As explained above, Apple, the front runner in the smart phone market, focuses on consumer value; and Samsung, a second mover, on technology efficiency in selecting their own partners respectively. Based on the criteria, Apple and Samsung’s vendors were classified into new partner, old partner, and revocation partner (see

Table 5. Apple iPhone’s vendor volatility.

Year	Model	New Partner	Old Partner	Revocation Partner	Sum
2007	iPhone 2G	76			76
2008	iPhone 3G	5	73	3	75
2009	iPhone 3GS	9	76	2	83
2010	iPhone 4	5	76	7	74
2011	iPhone 4S	19	80	9	90
2012	iPhone 5	6	77	3	80
2013	iPhone 5S	14	91	5	100
2014	iPhone 6	6	90	6	90
2015	iPhone 6S	9	97	7	99
2016	iPhone 7	8	95	8	95
Sum	iPhone Series	157	755	50	862

and

Table 6. Samsung Galaxy S’s vendor volatility.

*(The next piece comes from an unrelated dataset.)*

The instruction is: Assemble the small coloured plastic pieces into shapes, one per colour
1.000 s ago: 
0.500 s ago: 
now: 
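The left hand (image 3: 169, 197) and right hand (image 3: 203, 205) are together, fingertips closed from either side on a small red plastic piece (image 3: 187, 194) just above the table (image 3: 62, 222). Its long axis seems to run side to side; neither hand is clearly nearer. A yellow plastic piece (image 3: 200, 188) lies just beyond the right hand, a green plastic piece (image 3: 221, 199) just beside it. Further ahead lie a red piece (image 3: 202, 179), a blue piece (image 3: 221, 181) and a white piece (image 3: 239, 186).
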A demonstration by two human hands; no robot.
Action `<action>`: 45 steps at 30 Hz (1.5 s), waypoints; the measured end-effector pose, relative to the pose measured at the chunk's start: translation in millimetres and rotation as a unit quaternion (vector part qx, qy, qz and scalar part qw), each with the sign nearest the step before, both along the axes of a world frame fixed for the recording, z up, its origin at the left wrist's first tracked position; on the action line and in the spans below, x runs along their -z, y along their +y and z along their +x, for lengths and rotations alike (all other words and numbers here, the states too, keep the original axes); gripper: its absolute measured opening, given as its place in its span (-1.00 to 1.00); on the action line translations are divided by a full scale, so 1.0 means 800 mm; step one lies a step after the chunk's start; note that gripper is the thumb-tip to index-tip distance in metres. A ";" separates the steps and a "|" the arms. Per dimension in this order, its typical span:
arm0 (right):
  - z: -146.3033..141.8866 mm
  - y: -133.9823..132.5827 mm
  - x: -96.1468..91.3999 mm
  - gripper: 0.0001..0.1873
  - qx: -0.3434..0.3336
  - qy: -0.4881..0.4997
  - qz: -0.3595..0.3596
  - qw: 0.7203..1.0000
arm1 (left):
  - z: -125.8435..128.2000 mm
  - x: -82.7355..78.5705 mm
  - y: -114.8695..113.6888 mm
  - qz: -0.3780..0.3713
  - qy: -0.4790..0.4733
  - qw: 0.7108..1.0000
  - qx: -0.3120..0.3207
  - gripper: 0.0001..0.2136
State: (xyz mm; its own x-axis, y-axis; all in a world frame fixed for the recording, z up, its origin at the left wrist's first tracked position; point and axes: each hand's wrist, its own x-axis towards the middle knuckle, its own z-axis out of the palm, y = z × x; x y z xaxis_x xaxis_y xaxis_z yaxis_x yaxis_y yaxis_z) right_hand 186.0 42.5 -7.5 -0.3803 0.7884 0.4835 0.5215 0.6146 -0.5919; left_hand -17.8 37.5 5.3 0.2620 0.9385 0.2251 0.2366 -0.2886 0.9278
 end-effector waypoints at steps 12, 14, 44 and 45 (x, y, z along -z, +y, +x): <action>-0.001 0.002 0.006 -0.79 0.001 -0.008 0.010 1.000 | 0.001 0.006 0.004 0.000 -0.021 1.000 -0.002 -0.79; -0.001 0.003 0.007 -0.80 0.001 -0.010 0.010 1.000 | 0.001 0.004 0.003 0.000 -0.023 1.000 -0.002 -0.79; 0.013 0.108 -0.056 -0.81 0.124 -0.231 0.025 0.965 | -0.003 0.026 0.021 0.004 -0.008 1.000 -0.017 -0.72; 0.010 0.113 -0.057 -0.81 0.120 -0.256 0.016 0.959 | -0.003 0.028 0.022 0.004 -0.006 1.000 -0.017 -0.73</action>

Year	Model	New Partner	Old Partner	Revocation Partner	Sum
2010	Galaxy S1	69			69
2011	Galaxy S2	7	66	3	70
2012	Galaxy S3	9	67	4	72
2013	Galaxy S4	14	71	5	80
2014	Galaxy S5	18	74	10	82
2015	Galaxy S6	12	80	12	80
2016	Galaxy S7	8	79	13	74
Sum	Galaxy S Series	137	437	47	527

).

Table 5 exhibits the numbers of new or revocation Apple iPhone partners. Starting from the initial 76 partners selected in 2007; 75 in 2008; 83 in 2009; 74 in 2010; 90 in 2011; 80 in 2012; 100 in 2013; 90 in 2014; 99 in 2015; and 95 in 2016 partners were selected to make the total 862. Many of them are consecutive partners so the numbers of new partners and old partners were separately identified in each year. Consecutively, during the sample period, 157 companies were new partners and 755, old partners. On the other hand, 50 companies were revocation partners who lost their partnership in the previous year.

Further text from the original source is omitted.